A java.sql.Date in java extends from java.util.Date. It's internal
representation is in milliseconds since midnight 1970-01-01. If the
timezone used by your server differs from the one that the JVM uses,
"midnight" may be translated some time in the evening the day before.
Can you please print the timezone that your server uses and the timezone
that the JVM thinks it has, i.e. TimeZone.getDefault() and see if
there's a differenence?
Regards,
Thomas Hallgren
George McQuade wrote:
>Hello list,
>
>We have successfully installed pljava on a postgres 7.4.1 system running
>under Fedora Core 1. Everything seems to work fine except for a date
>handling issue.
>
>The listed function attempts to retrieve a date from the db.
>
>The birthdate column is of pg type "Date".
>
>The logger will output "Birthdate 2005-07-31"

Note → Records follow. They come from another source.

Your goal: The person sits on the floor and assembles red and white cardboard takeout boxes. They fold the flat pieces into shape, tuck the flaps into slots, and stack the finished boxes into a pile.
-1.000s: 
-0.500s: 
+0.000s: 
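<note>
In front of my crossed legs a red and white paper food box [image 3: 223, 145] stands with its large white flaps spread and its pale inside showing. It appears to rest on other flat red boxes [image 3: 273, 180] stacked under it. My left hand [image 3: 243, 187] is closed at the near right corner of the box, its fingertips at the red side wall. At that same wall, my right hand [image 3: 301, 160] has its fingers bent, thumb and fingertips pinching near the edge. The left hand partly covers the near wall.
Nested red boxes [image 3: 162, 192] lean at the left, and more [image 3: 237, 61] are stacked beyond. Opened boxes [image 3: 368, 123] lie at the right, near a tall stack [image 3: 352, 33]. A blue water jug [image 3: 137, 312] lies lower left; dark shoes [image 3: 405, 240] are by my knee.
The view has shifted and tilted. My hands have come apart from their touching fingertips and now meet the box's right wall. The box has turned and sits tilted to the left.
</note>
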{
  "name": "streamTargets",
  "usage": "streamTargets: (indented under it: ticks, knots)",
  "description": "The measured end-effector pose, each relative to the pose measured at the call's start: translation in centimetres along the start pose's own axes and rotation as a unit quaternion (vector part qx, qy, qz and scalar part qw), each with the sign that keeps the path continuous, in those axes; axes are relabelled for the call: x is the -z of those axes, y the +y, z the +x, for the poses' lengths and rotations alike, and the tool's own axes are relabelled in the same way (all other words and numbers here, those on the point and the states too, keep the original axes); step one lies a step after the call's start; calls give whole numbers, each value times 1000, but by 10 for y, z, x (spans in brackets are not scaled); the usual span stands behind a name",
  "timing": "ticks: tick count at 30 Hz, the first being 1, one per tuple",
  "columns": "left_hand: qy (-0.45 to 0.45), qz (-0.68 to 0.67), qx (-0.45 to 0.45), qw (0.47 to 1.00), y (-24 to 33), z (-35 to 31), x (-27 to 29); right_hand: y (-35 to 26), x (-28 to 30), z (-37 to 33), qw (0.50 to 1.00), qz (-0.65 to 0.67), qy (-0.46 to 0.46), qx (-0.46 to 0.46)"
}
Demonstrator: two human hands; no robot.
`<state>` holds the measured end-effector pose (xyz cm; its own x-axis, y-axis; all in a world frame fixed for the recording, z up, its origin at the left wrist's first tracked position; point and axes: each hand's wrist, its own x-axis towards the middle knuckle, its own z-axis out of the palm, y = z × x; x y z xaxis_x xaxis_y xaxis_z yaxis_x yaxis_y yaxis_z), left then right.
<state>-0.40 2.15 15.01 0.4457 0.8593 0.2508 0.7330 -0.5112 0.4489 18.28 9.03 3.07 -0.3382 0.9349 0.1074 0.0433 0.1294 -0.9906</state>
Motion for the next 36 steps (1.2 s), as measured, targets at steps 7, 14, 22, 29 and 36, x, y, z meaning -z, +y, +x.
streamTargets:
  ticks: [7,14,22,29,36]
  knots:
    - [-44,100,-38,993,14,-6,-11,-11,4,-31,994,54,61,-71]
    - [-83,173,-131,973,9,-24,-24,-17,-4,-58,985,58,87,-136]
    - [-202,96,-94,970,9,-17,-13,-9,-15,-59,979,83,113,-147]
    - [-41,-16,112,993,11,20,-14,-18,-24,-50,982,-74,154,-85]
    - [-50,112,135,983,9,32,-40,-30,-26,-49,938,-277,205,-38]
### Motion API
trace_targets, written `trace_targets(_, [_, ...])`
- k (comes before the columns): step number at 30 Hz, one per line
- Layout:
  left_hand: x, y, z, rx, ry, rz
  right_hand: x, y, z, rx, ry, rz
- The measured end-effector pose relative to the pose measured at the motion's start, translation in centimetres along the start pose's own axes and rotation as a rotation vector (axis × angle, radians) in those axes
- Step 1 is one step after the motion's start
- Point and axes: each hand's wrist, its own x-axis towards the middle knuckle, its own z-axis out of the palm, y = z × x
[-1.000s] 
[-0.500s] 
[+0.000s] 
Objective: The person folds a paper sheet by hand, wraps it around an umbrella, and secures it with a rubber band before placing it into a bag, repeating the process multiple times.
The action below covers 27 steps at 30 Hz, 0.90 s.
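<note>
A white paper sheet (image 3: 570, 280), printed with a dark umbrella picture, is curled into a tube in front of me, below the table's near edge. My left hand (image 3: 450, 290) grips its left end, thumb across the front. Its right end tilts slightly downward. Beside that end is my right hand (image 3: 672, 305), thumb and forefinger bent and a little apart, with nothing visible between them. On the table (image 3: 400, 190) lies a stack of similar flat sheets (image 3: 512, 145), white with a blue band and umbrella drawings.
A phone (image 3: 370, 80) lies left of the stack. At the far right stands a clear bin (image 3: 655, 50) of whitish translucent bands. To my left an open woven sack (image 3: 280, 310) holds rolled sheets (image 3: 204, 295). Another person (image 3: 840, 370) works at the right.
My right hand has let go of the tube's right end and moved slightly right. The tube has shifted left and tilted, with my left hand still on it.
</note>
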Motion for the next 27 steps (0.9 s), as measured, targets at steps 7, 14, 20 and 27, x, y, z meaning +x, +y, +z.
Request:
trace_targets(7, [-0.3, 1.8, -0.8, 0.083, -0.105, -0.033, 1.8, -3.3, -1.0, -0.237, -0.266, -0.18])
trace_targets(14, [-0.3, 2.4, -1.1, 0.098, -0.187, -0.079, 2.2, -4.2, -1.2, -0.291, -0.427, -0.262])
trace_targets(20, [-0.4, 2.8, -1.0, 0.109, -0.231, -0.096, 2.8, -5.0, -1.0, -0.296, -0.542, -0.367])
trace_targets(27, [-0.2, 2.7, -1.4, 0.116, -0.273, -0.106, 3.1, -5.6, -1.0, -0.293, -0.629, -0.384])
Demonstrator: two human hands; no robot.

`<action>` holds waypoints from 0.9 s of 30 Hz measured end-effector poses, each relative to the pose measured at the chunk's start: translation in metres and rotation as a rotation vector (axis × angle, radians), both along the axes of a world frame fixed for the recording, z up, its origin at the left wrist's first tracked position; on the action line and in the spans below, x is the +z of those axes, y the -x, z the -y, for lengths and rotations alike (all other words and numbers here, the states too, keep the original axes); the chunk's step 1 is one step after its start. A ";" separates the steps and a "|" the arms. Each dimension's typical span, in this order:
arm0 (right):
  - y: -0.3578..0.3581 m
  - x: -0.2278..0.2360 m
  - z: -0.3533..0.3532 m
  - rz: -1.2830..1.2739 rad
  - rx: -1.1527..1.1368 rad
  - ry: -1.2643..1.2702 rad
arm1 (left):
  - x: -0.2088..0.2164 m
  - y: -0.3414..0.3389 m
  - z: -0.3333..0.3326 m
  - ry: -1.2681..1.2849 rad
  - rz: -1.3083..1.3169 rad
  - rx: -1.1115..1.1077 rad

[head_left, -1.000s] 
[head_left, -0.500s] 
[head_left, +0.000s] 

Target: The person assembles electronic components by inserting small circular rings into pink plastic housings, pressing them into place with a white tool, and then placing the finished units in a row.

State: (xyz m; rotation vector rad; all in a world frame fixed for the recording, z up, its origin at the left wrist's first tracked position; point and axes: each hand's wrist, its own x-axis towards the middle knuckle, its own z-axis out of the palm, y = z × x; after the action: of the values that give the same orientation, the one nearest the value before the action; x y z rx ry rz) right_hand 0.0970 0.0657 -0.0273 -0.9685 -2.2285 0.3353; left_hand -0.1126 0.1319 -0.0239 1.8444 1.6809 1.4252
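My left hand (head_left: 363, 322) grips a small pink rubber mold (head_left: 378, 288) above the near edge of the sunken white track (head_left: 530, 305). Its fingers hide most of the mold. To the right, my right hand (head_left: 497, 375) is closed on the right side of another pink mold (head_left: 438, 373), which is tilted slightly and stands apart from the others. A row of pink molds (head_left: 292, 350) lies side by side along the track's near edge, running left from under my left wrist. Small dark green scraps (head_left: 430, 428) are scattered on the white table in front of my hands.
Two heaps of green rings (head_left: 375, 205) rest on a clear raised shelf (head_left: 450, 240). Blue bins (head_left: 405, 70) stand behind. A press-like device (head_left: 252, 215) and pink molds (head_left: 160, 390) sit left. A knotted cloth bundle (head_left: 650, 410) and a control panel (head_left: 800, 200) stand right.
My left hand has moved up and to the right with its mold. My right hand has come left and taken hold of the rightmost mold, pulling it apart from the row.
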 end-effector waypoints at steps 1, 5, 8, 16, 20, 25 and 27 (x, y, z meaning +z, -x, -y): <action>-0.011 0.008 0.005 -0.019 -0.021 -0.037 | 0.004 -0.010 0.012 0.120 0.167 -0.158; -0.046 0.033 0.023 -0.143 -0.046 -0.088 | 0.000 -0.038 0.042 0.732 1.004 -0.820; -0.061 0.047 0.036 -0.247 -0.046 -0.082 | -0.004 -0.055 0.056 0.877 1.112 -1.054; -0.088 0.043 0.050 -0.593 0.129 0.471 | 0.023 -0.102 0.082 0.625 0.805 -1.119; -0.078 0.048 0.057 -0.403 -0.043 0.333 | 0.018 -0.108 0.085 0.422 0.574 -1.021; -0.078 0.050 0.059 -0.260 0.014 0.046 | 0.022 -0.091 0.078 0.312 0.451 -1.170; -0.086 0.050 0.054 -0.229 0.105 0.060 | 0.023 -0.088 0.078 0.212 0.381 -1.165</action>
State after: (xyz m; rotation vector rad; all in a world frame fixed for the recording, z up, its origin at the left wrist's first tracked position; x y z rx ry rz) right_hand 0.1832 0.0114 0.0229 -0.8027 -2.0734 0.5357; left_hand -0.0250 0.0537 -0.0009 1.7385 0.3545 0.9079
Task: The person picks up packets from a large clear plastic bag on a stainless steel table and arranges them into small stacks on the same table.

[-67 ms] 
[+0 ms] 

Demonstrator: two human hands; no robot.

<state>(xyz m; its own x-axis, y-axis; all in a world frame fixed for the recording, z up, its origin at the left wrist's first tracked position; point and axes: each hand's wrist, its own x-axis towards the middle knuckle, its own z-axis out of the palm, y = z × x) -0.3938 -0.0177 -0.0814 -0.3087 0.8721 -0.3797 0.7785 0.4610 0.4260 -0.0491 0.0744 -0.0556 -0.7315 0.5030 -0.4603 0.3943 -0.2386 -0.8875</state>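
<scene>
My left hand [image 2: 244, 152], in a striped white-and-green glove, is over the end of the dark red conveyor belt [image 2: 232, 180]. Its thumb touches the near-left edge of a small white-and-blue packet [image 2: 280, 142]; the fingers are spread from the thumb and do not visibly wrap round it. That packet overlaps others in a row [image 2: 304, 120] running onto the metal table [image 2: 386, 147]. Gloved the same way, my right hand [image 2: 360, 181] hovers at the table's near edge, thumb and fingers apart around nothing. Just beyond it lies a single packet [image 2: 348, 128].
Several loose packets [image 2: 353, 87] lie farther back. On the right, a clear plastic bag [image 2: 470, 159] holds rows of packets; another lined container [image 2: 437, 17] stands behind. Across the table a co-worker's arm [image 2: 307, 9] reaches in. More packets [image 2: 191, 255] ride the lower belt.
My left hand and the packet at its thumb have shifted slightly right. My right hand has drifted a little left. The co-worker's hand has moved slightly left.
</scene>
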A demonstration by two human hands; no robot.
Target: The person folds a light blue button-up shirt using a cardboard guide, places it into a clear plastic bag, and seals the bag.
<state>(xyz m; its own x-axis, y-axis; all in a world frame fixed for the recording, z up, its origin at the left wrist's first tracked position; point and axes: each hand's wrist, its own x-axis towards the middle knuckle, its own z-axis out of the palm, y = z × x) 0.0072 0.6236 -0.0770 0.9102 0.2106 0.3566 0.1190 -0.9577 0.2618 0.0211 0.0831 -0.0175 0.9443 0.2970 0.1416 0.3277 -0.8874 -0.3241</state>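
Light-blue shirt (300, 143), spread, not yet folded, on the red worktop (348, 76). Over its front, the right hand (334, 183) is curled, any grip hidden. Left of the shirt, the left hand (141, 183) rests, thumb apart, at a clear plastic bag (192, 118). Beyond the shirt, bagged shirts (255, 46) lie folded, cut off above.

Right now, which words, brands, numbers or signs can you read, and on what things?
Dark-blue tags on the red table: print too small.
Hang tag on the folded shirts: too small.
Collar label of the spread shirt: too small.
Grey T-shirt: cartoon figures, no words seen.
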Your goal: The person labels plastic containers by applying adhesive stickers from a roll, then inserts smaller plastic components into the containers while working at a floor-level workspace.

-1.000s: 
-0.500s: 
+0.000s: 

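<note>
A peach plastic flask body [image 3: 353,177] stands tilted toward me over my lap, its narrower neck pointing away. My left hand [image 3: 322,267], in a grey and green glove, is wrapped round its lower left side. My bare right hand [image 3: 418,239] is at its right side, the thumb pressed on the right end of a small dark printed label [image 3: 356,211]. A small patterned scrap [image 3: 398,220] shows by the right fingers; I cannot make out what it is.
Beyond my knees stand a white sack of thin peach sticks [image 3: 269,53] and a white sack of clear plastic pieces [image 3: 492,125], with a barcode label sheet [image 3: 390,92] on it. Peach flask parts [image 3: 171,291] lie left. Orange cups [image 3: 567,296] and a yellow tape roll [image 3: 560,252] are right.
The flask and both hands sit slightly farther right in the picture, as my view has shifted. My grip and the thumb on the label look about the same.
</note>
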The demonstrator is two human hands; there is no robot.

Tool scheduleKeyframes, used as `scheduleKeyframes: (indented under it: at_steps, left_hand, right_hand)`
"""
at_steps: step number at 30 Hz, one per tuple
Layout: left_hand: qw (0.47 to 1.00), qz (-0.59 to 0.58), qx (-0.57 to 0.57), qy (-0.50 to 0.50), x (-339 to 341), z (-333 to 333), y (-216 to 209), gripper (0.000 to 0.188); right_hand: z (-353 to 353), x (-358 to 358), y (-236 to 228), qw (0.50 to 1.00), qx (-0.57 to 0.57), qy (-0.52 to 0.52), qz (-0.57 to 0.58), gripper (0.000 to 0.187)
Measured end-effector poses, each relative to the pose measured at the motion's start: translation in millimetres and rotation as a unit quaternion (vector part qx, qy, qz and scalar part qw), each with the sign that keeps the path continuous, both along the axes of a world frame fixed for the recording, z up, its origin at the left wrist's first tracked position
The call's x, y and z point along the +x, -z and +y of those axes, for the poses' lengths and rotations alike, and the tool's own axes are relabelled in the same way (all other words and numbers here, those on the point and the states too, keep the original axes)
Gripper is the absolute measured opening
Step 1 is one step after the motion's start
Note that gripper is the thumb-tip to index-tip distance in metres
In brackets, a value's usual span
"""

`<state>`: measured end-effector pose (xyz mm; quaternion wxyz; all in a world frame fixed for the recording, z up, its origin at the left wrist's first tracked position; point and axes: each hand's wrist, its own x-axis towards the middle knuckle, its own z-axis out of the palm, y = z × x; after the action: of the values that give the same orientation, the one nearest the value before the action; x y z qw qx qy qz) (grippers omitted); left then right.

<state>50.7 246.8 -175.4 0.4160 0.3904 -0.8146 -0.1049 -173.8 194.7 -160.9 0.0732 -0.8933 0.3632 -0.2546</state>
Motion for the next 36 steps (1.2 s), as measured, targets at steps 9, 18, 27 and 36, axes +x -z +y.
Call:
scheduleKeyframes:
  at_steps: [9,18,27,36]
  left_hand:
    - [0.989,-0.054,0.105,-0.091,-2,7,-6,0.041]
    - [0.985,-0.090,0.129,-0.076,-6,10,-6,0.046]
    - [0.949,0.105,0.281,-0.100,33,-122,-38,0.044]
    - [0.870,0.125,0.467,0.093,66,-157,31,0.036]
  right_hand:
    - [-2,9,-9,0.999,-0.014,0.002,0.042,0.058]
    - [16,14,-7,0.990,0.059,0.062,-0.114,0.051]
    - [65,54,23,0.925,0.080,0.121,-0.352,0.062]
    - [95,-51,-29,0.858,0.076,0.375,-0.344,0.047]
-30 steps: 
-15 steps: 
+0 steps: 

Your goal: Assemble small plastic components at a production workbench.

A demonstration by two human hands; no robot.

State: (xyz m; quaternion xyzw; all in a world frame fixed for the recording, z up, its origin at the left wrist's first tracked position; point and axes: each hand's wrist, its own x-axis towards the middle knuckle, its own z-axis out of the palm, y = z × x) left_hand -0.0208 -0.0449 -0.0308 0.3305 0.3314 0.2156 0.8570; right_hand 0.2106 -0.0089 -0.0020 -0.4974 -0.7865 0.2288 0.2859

>The birthdate stored for custid=385 is 2005-08-01.
>
>Seems the builtin pljava jdbc driver is performing some sort of timezone
>adjustment. Has anyone run into this before?
>
>Thanks
>
>george
>
>package winls.dbdata.pljava;
>
>import java.sql.*;
>import java.util.logging.*;
>import org.postgresql.pljava.*;
>import java.util.Date;
>/**
> *
> * @author user
> */
>public class DateFunc {
>
> public static void getBirthDate(){
> try {
> Statement m_statement =
>DriverManager.getConnection("jdbc:default:connection").createStatement();
> String query="select birthdate from customers where custid
>=385 ";
> ResultSet rs=m_statement.executeQuery(query);
> if(rs != null)
> while(rs.next()){
> Logger.getAnonymousLogger().info("Birthdate
>"+rs.getDate(1));
> }
> }
> catch (Exception e){
> Logger.getAnonymousLogger().info(""+e.getMessage());
> }
> }
>
>
>}
>
>_______________________________________________
>Pljava-dev mailing list
>Pljava-dev at gborg.postgresql.org
>http://gborg.postgresql.org/mailman/listinfo/pljava-dev
>
>
From: | gm at winls(dot)com (George McQuade) |
---|---|
To: | |
Subject: | [Pljava-dev] date handling... |
Date: | 2005-08-18 03:46:28 |
Message-ID: | 1124336789.2862.7.camel@sat1 |
Views: | Raw Message | Whole Thread | Download mbox | Resend email |
Lists: | pljava-dev |
Thanks for the response Thomas.
The timezones are indeed different. show all from psql shows Time Zone
as 'undefined'. The jvm returns CST6CDT.
We forced the timezone in the db server to 'CST6CDT' and the one 1 day
difference is still there.
We set the timezone in the db server to 'GMT' and pl/java returns the
correct date, no 1 day difference at all.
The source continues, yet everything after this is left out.